Simulating the Pattern Without a Real Second Generator¶
To test the pattern end-to-end, create a project with NeedlrAutoGenerate=false. This prevents TypeRegistryGenerator from emitting any Register() call for that assembly, so any types there can only reach the Needlr registry through RegisterPlugins().
<!-- MyGeneratedTypes.csproj -->
<PropertyGroup>
<NeedlrAutoGenerate>false</NeedlrAutoGenerate>
</PropertyGroup>
// The module initializer that a real generator would emit
internal static class GeneratedTypeRegistrations
{
#pragma warning disable CA2255
[ModuleInitializer]
internal static void Initialize()
#pragma warning restore CA2255
{
NeedlrSourceGenBootstrap.RegisterPlugins(static () =>
[
new PluginTypeInfo(
typeof(MyGeneratedPlugin),
[typeof(IMyPlugin)],
static () => new MyGeneratedPlugin(),
[])
]);
}
}
An integration test referencing this project verifies that MyGeneratedPlugin is discoverable at runtime. If RegisterPlugins() is ever broken, the test fails — whereas a test using a hand-written type (visible to TypeRegistryGenerator) would pass even with RegisterPlugins() as a no-op.

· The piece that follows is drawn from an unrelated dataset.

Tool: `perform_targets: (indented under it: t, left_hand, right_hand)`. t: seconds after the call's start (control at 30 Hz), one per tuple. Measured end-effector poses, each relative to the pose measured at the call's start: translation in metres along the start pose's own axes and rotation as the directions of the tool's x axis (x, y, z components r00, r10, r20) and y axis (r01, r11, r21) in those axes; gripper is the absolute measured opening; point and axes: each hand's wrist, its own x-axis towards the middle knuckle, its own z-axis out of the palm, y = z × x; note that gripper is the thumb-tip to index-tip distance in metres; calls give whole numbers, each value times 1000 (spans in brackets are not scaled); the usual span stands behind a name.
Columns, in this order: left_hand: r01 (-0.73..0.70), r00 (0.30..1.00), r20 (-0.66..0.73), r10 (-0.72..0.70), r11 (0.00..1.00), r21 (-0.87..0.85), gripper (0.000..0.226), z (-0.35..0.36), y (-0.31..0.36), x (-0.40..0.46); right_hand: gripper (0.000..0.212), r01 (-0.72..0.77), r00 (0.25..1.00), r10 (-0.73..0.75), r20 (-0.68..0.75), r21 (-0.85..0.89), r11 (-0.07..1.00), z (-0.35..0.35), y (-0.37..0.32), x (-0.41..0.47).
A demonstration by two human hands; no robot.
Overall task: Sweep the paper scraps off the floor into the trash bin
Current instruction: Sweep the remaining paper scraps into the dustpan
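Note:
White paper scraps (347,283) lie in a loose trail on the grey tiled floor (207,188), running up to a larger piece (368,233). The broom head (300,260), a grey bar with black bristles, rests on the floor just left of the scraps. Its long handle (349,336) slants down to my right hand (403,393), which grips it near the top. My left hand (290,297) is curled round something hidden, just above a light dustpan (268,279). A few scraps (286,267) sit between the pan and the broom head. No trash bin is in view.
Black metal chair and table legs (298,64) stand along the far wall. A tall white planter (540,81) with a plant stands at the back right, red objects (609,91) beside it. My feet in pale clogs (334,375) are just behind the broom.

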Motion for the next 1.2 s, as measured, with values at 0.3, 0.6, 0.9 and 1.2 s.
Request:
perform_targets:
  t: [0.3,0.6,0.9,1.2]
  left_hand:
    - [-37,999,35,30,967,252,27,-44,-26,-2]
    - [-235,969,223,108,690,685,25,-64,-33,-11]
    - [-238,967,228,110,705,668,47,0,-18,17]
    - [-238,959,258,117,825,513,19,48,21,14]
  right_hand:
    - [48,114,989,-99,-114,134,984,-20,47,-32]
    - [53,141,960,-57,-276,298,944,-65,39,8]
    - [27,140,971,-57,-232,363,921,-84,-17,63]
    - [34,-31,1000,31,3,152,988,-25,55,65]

The MultiProjectApp.Features.CrossGenSimulation project in this repository demonstrates this pattern. See src/Examples/MultiProjectApp/ for the full structure.
What Not To Do¶
Don't call RegisterPlugins() from application startup code. Module initializers run automatically when an assembly is loaded — you should never need to call this from Program.cs or a plugin's Configure() method. If you find yourself doing that, something has gone wrong in your generator's code emission.
Don't call Register() instead of RegisterPlugins(). Register() expects both an injectable-type provider and a plugin-type provider. RegisterPlugins() is the purpose-built overload that takes only plugin types and fills in an empty injectable-type provider automatically.